Так это про нормальную психоневрологическую лечебницу, а не про психушку, специально созданную советской властью для борьбы с неугодными и непокорными, где «поставят» нужный диагноз, будут насильно «лечить» и действительно до психа доведут; где есть назначенный кем-то свой бог и царь, и любого по-своему нарекут — и Ленин, и Наполеон, и можно просто Пес-Барбос. И никто иначе не посмеет кликать.

Суть такого заведения по бесчеловечности, как и ленинская теория и практика, просто гениальна. И, как мыслит Мастаев, весь ужас и так называемая эффективность такого заведения заключаются в том, что древние люди в своей божественной мифологии не предусмотрели такого варианта развития человеческих отношений, такого падения нравов и морали, когда с врагом, тем более противником, меряются не силой, не мужеством, не искусством владения оружием, не стойкостью характера и, наконец, интеллектом, а, наоборот, подавляя всё это, низвергая соперника с человечности, тем самым низвергая и уничтожая и самого себя, — в итоге аморальность, деградация, кризис.

Как вести себя с таким чудовищем, будучи проглоченным им? Танцы на сердце — борьба? Свечу зажечь — смирение? Или как современный, «просвещенный» человек, для которого вследствие рационализма ни Бога, ни демона нет, есть только нажива, деньги, власть. Тогда ты холуй и раб перед более богатым, или царь и бог перед бедным. А если этого не признаешь, тебе не место в этом обществе, твое место — дурдом?

Почему такие мысли стали посещать Ваху? Наверное, потому что уже знакомая, а посему еще более страшная болезнь стала овладевать его плотью, поражая и дух, а очаг его болезни — в психушке. Интуитивно он все более и более думает об этом жутком заведении, где якобы лечат. Может, поэтому, когда после очередного приступа к нему в камеру явились люди в белых халатах, он в ярости, будучи в жару и многое не помня, бросился на них, а очнулся в чистой, большой, светлой палате.

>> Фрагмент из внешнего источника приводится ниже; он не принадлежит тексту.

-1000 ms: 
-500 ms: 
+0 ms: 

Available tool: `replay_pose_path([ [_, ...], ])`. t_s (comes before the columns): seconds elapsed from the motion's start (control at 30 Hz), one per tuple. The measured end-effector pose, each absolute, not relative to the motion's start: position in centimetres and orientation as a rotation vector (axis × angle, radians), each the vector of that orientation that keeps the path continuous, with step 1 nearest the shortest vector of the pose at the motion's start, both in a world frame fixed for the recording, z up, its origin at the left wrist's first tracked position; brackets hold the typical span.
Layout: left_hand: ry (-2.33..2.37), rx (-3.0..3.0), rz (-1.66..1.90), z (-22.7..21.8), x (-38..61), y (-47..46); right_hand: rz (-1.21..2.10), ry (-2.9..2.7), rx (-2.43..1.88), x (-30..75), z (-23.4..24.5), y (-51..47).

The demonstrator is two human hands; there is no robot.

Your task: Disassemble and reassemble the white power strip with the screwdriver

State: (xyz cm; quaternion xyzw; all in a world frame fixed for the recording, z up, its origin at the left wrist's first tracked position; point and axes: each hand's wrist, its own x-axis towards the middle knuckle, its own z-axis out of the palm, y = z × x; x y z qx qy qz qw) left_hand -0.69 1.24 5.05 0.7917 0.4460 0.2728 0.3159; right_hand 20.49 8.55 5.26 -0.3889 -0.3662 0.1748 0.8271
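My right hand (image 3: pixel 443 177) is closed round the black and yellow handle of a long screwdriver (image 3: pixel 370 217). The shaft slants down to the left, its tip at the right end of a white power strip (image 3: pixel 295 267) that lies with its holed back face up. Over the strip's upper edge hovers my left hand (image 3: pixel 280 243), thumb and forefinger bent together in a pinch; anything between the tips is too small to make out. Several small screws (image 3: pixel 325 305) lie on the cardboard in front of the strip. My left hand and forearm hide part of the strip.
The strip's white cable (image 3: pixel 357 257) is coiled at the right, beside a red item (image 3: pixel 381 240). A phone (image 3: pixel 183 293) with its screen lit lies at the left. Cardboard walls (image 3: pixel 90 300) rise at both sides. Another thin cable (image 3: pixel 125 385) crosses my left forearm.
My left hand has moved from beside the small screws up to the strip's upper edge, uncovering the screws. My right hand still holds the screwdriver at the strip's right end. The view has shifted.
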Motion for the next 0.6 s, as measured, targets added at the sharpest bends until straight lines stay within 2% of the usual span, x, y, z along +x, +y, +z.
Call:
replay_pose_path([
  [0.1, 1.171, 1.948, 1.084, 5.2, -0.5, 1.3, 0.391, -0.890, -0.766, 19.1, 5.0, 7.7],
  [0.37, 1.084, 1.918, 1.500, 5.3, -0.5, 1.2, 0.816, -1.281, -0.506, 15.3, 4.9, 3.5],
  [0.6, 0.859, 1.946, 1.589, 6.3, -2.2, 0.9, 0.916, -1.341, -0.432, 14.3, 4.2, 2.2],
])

Гораздо позже Ваха узнает, что это его земляки, его защита, в очень не простой ситуации, затратив массу средств, буквально спасли его от высшей меры наказания. А он недоволен, потому что в нем господствует иная философия. Он хочет иметь хоть и не беспристрастный и не объективный, а приговор. И с этим чудовищем он еще сможет как-то побороться и победит, либо проиграет. Все равно конец — это начало. Даже если не герой, то мужчина — борец и воин. А ему защита уготовила «подарок» — справка о «невменяемости», с ума сошел. Вот это точно пожизненный приговор. И никаким геройством не искупить.

* * *

Мир жаждет перемен. Жизнь без перемен невозможна. А вот палата Мастаева, кажется, совсем не изменилась. Зато за окном совсем вид иной. В советские времена был виден ухоженный парк с фонтаном, статуями и, конечно, кумачовым транспарантом, зовущим в светлое будущее. Теперь за окном грубая кирпичная кладка, окна забраны частой решеткой, от чего мрак в помещении, мрак и на душе. Только вот лечащий врач Зинаида Анатольевна вроде совсем не изменилась. Ее появление — как луч света. Однако она очень сурова и не то чтобы Мастаева не узнает, а, наоборот, словно вчера расстались.

— Раздевайтесь по пояс. Да, туберкулез-то схватили. И сейчас, судя по коже, что-то не так. Одевайтесь, пройдем в рентген-кабинет.